本当のこと、耳の痛いこと、目を背けたくなるようなこと、でも考えなくてはならないことを、独特のユーモアに包んで娯楽として仕上げてしまう井上氏の才能は、最後まで枯れることがなかったのだと実感した。

これは、確かに今上演される意味のある作品だと思う。
昔はこんな時代があったのねと、ただ笑って観てはいられない。この作品自体、そのうち上演できなくなるのではないかと、そんな暗澹たる思いが頭をかすめる。

私は、例の如く『蟹工船』は読んだことがなく(毎回無教養を晒すようで恥ずかしいが)、プロレタリア文学についてもよくは知らない。少しは調べてから観た方がいいかとも思ったが、あえて何も勉強せずに観てみた。

それでも、この作品が示唆する時代の”ヤバい”雰囲気は察することができる。思わず吹き出してしまうような場面もたくさんあって、しっかり楽しみつつもやはり考えずにはいられない。

キャストは6人だけ。人数は少ないけれど、上手い人ばかりなのでもっとたくさんいるように感じられた。
音楽はピアノ一本。そのピアノが小曽根さんだという贅沢。時に静かに、時に激しく、演者に寄り添い、また、突き放す。音楽ももう一人の登場人物になっていた。

多喜二は拷問の末命を落とすが、『1984』のように直接的な描写がされるわけではない。周りの人物たちの台詞によって語られるのみ。それなのにものすごく胸に迫ってくるのは、やはりキャストの力だろうと思う。

結末は悲劇的だが、本当の悪人は誰も出てこない。そこもまた悲しい。


プリンスを封印した井上さんの、信念を感じさせる演技と静かな抑えた歌が印象的だった。

上白石さんは、相手役としては少々若すぎるのではないかと思っていたが、落ち着いた演技で違和感がなく、驚いた。

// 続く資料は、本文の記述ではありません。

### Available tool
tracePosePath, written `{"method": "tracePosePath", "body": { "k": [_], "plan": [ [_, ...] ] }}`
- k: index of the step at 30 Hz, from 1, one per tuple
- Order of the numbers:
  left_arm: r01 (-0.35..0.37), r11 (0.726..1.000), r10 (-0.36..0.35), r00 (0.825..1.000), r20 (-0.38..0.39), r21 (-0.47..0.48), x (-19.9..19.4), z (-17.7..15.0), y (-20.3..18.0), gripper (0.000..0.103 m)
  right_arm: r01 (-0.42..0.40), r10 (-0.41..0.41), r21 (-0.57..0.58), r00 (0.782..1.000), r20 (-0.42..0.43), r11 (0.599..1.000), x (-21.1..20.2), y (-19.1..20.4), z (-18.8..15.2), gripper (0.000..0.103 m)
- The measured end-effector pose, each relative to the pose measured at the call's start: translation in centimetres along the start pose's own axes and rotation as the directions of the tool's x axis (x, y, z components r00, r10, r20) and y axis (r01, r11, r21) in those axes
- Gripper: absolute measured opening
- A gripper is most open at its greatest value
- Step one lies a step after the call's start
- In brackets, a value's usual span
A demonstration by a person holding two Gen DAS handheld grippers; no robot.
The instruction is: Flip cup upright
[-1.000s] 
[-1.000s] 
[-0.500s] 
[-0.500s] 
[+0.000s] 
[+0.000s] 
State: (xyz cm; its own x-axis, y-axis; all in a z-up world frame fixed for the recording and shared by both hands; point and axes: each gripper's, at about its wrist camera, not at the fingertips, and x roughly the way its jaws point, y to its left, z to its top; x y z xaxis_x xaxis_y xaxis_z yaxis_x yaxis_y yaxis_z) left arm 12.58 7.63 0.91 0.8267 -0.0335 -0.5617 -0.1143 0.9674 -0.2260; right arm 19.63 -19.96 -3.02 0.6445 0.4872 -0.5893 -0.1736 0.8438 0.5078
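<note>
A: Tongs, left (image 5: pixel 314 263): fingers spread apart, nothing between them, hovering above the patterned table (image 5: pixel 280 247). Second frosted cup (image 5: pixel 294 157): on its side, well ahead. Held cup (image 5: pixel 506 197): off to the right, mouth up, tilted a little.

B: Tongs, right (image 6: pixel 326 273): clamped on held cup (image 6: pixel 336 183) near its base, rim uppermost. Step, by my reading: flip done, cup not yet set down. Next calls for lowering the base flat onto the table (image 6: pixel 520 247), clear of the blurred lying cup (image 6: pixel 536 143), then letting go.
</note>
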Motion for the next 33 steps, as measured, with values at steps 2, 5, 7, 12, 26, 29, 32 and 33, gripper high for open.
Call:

健気な瀧ちゃん、とてもよかった。

高畑さんは、姉というよりだいぶお母さんな雰囲気があったが、あのひょうひょうとした持ち味が重い題材を重くし過ぎず、井上氏のユーモアとも合っていて救いになった。

神野さんは、かっこよさとあの独特の色気が、ふじ子という地下組織で生きる女性にぴったり。彼女の演技、とても好きだ。

特高コンビの山本さんと土屋さん。多喜二という人に近くで接し、それぞれに違う方向に葛藤を抱える様子を自然に楽しく演じていた。


初演、再演と都合が合わずに観に行けなかった舞台。今回観劇できて、本当によかった。